Altro tema discusso quello della PREVENZIONE: “si potrebbe fare  molto di più: sarebbe utile classificare i cittadini in uno score di rischi con delle semplici domande sulle abitudini alimentari o sui comportamenti dannosi, come il fumo, ma i centri di salute non hanno personale a sufficienza per raccogliere i dati. I medici di medicina generale invece i dati dei loro pazienti ce l'hanno, ma non vengono coinvolti. Anche le farmacie potrebbero avere un ruolo di servizio pubblico: basta un ago per i mini-prelievi e in un minuto pure il farmacista può dare risposte al cittadino su colesterolo o diabete: se sta bene si saluta e si rimanda a casa, se no si rimanda ad ulteriore controllo. Sono cose semplici da fare, ma la politica è sorda. Sono passaggi fondamentali anche dal punto di vista dei costi, che sono enormi quando c'è da curare un cancro, ma che potrebbero essere ridotti di molto con una più accurata prevenzione. Il Dipartimento di prevenzione va ricostruito e si chiede il rispetto delle normative nazionali, che prevedono investimenti di almeno il 5 per cento sul totale; l'Osservatorio sulla salute certifica che attualmente non si supera il 4,2 per cento, di cui meno della metà viene destinato alla prevenzione e ai controlli sanitari sull'alimentazione, che significa meno accesso alle cure e meno sicurezza”.

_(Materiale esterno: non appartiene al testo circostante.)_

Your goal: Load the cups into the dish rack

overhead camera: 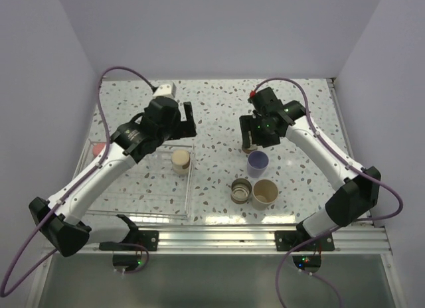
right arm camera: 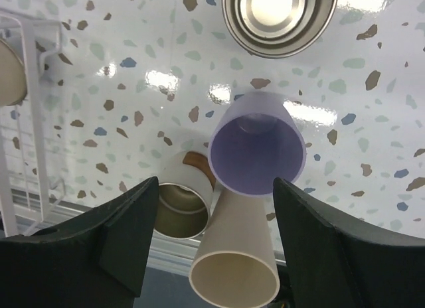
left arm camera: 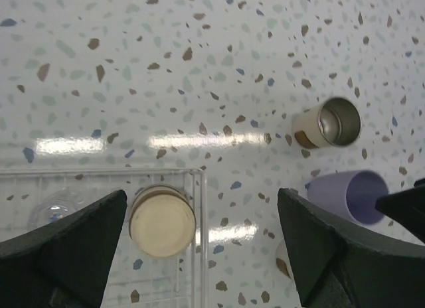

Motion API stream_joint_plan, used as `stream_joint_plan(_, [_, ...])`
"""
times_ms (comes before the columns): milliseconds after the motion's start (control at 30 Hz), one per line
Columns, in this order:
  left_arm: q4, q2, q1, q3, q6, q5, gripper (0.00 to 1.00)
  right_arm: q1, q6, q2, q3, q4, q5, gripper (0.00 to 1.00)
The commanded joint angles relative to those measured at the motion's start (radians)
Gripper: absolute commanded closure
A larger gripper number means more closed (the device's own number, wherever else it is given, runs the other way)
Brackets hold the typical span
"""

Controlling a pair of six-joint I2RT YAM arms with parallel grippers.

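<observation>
The right claw [right arm camera: 214, 188] and the left claw [left arm camera: 200, 195] are both spread, empty. The lavender cup [right arm camera: 257, 152] sits upright on the surface [overhead camera: 219, 115], outside the dish rack [overhead camera: 190, 195]. We judge it light, stiff, slippery; we would pinch its rim wall.

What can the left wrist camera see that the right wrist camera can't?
Only the left wrist view shows what looks like a clear cup in the dish rack. Only the right wrist view shows the beige cup and a second metal cup beside it. Both show the lavender cup, the far metal cup, and the cream cup in the rack, though the right view catches only its edge.
</observation>
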Motion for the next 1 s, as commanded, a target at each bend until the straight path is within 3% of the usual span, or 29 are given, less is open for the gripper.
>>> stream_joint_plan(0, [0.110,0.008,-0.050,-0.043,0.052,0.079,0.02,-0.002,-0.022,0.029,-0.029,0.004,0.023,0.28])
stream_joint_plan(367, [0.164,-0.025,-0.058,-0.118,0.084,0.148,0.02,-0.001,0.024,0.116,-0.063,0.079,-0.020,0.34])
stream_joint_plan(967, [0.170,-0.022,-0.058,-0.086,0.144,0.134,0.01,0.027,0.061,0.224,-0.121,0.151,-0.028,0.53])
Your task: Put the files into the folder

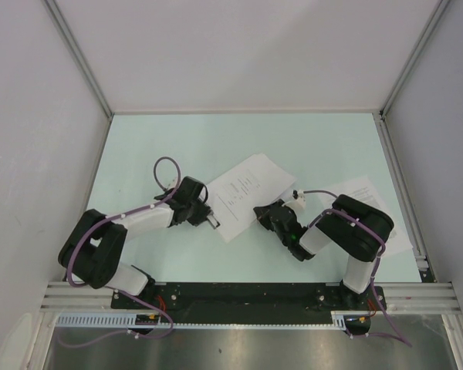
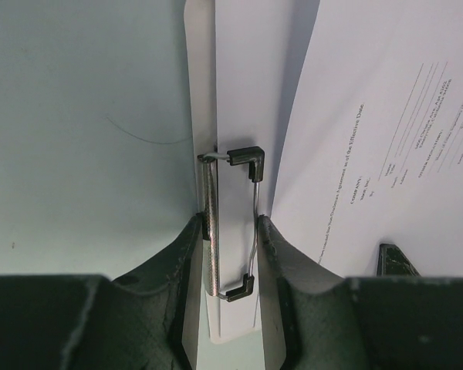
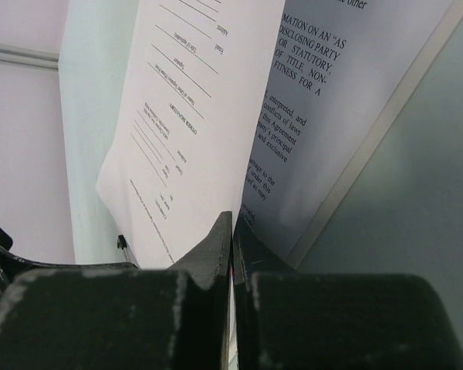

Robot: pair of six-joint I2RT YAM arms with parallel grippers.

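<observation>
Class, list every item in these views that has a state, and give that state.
left hand: clamped on the clip
clip: pinched in that hand
right hand: shut on the held sheet
held sheet: gripped at its edge, lifted
spare sheet: lying flat on the table

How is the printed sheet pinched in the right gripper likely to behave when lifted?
Probably floppy: the sheet curves away from the right gripper, which pinches only its edge. Likely light too, since that thin pinch holds it raised.
</observation>
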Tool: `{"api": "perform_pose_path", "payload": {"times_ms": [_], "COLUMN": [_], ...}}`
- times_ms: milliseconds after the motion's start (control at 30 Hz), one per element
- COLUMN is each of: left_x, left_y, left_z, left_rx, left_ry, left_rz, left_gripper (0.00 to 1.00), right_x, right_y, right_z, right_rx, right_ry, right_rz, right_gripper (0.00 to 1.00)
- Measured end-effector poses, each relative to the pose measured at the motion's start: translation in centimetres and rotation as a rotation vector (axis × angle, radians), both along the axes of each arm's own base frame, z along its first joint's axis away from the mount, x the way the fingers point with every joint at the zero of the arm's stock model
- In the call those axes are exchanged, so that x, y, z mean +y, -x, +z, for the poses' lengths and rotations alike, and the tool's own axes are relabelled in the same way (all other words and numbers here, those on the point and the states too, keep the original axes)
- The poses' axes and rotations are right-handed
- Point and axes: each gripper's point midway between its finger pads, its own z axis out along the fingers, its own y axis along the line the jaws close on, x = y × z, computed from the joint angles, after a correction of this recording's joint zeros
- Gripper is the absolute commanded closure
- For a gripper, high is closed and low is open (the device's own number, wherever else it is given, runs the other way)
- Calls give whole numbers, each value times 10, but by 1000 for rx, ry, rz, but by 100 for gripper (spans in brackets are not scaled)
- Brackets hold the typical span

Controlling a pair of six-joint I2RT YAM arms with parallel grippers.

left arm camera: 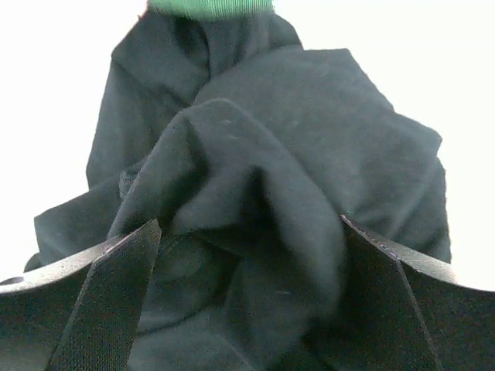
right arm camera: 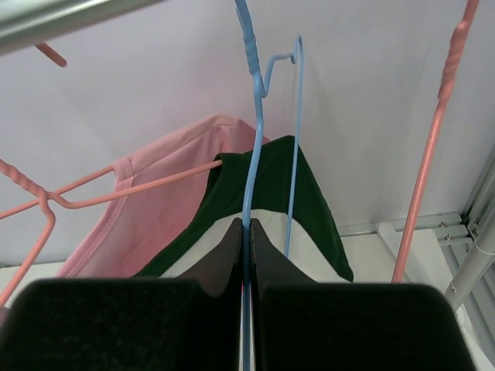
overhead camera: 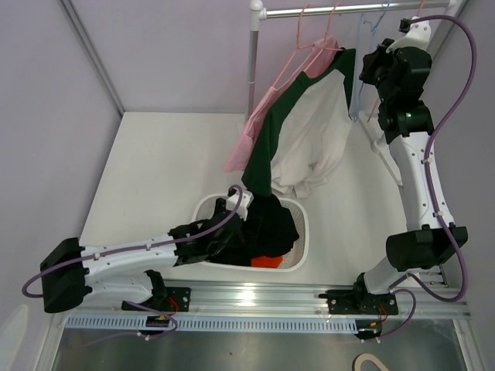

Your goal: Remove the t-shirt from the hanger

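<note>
A white t-shirt with dark green sleeves point(overhead camera: 313, 124) hangs from a blue wire hanger point(overhead camera: 363, 46) on the rail. One dark sleeve trails down into the basket. My right gripper point(overhead camera: 371, 71) is up at the rail, shut on the blue hanger's wire point(right arm camera: 255, 116), with the fingertips point(right arm camera: 247, 224) pinched round it just above the shirt's shoulder point(right arm camera: 271, 178). My left gripper point(overhead camera: 236, 202) is low at the basket. Its fingers point(left arm camera: 124, 278) stand partly apart, clamped on a thick bunch of the dark fabric point(left arm camera: 263, 170).
A pink shirt point(overhead camera: 251, 127) on a pink hanger point(right arm camera: 116, 189) hangs just left of the t-shirt. Another pink hanger point(right arm camera: 441, 116) hangs at the right. A white laundry basket point(overhead camera: 303, 232) below holds dark and orange clothes point(overhead camera: 265, 261). The rack's post point(overhead camera: 252, 62) stands behind.
</note>
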Motion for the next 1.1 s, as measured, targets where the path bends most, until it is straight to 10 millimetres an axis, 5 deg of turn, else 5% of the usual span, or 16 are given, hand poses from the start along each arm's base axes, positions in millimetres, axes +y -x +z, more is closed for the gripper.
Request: {"api": "perform_pose_path", "payload": {"times_ms": [100, 200, 367, 500, 733, 867, 1100], "left_x": [1, 4, 15, 32, 24, 22, 16], "left_y": [0, 3, 11, 13, 7, 5, -5], "left_z": [22, 68, 200, 257, 240, 229, 237], "left_rx": [-35, -85, -243, -346, -345, -340, -412], "left_ry": [43, 124, 353, 424, 310, 264, 184], "left_rz": [-8, -21, -51, -46, -67, -77, -96], "left_gripper": [0, 0, 0, 1, 1, 0, 0], "right_x": [0, -1, -3, -3, -3, -2, -5], "right_y": [7, 13, 18, 21, 19, 18, 23], "right_z": [9, 16, 21, 19, 25, 27, 22], "right_rx": [-18, -32, -31, -17, -18, -20, 19], "right_ry": [-2, -3, -9, -21, -25, -29, -35], "right_rz": [0, 0, -8, -8, -10, -10, -26], "right_gripper": [100, 100, 90, 100, 100, 81, 62]}}
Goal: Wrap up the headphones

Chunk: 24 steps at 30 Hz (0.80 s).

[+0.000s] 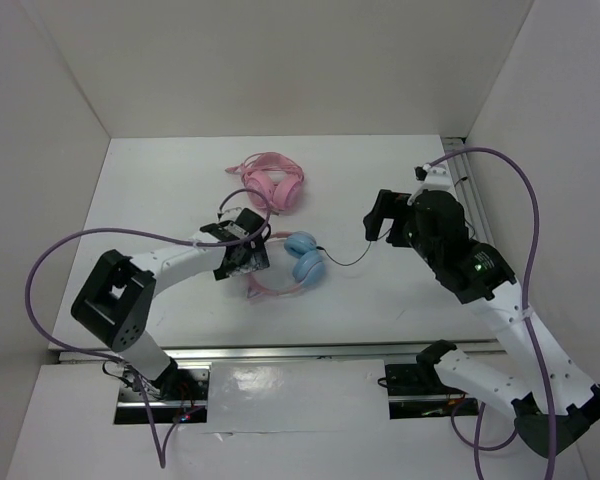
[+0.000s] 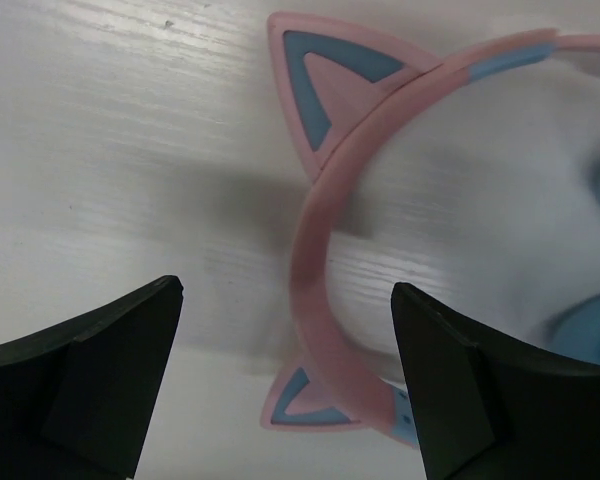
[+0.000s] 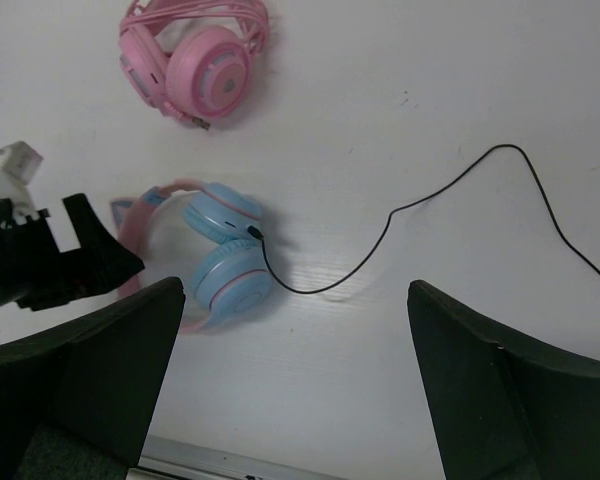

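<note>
The headphones (image 1: 305,256) lie mid-table, with their light-blue ear cups (image 3: 228,268) folded together and the pink cat-ear headband (image 2: 315,250) curving to the left. Their thin black cable (image 3: 380,232) trails loose to the right across the table. My left gripper (image 1: 248,262) hovers open just over the headband. In the left wrist view the band passes between the left gripper's (image 2: 288,300) spread fingers without touching them. My right gripper (image 1: 377,215) hangs open above the cable's far stretch; nothing sits between the right gripper's (image 3: 295,295) fingers.
All-pink headphones (image 1: 272,183) lie behind the blue pair, also seen in the right wrist view as pink headphones (image 3: 195,60). White walls enclose the table on three sides. A metal rail (image 1: 300,352) runs along the near edge.
</note>
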Each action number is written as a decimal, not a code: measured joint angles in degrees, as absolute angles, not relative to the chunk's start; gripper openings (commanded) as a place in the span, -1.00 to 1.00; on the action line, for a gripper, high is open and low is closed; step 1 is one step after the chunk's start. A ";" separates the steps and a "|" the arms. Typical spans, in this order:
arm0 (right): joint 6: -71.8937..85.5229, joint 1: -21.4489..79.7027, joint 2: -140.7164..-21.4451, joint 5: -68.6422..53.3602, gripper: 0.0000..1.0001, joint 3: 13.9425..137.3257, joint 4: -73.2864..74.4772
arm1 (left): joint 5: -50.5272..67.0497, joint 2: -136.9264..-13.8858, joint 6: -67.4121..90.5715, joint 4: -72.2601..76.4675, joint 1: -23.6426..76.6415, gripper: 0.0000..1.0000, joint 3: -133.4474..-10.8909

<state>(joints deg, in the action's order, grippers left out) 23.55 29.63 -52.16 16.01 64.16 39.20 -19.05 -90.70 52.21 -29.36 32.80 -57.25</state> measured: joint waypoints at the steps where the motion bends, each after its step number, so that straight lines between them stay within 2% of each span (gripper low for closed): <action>1: 23.51 29.61 -51.79 15.46 1.00 64.10 38.87 | -19.84 -91.72 52.66 -29.28 32.84 0.93 -56.88; 6: 23.44 29.63 -50.37 12.69 1.00 63.70 37.10 | -21.34 -94.56 52.90 -27.86 32.05 0.70 -56.75; 9: 23.22 29.61 -50.19 11.97 1.00 63.55 36.84 | -21.12 -94.80 52.86 -25.43 31.38 0.42 -55.72; 10: 23.11 29.61 -50.17 11.73 1.00 63.46 36.82 | -20.93 -95.02 52.77 -24.82 31.22 0.30 -55.24; 11: 23.09 29.63 -50.13 11.62 1.00 63.37 36.84 | -20.73 -95.48 52.84 -24.43 31.20 -0.01 -54.92; 13: 23.09 29.61 -50.09 11.44 1.00 63.31 36.82 | -20.62 -96.01 52.86 -23.20 31.22 -0.28 -54.81; 14: 23.09 29.61 -50.09 11.33 1.00 63.31 36.80 | -20.38 -96.05 52.75 -22.59 31.33 -0.38 -54.72; 18: 23.09 29.61 -50.04 11.27 1.00 63.31 36.71 | -19.62 -94.76 52.40 -20.34 31.24 -0.49 -52.73; 20: 23.11 29.61 -50.02 11.27 1.00 63.24 36.45 | -19.18 -94.02 51.59 -19.27 31.22 -0.88 -51.68; 21: 23.11 29.61 -50.02 11.22 1.00 63.13 36.25 | -19.03 -93.82 51.29 -18.94 31.22 -1.00 -51.37; 24: 23.09 29.63 -49.84 10.44 1.00 61.73 34.50 | -18.79 -93.47 50.92 -19.05 31.14 -1.00 -51.20</action>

Chiesto a gran voce un incontro con l'ASSESSORE ALLA SANITÀ per discutere gli aspetti tecnici e le problematiche più evidenti: “precariato, carenze di organico, turni di lavoro che si prolungano oltre l'orario concordato, reperibilità degli infermieri anche in ore diurne e soprattutto la scollatura tra le direttive dei vertici aziendali e l'operatività reale di chi manda avanti le strutture”.

LA COMMISSIONE
Il presidente della Commissione Sanità e Servizi sociali, ATTILIO SOLINAS, ha ringraziato gli intervenuti e annunciato che le istanze emerse nel corso dell'incontro saranno raccolte in una proposta di risoluzione che terrà conto delle criticità emerse: “C'è un piano nazionale per la cronicità che individua modelli nuovi per la presa in carico del paziente in un percorso condiviso fra ospedale e territorio – ha detto – poiché evitare la riospedalizzazione è l'obiettivo primario. Servono investimenti per l'assistenza h24 sul territorio. Si potrebbe potenziare la rete delle case della salute per esempio usando i piccoli ospedali, potenziando le strutture intermedie anche per migliorare la situazione delle liste d'attesa. Servono anche nuove tecnologie informatiche per far comunicare tutti i professionisti e assistere i pazienti anche a distanza”.

MARIA GRAZIA CARBONARI (M5s) ha detto di essere “allibita dalle carenze lamentate sul sistema informatico che costa tantissimo alla Regione. É chiaro che per efficientare la macchina organizzativa bisogna che chi amministra conosca i problemi e faccia le dovute verifiche. La favola della Regione benchmark è ormai un ricordo, dato che sono gli stessi medici a evidenziare lo scadimento della qualità dei servizi e le difficoltà che incontrano nel fare il loro delicato lavoro”.

Il consigliere SERGIO DE VINCENZI (gruppo Ricci presidente) ha evidenziato che “i medici si assumono anche delle responsabilità che non gli competono e serve un  confronto serio tra chi 'comanda la nave' e chi deve mettere in pratica le direttive a livello locale. Dovremo audire l'assessore alla sanità e i direttori delle strutture”.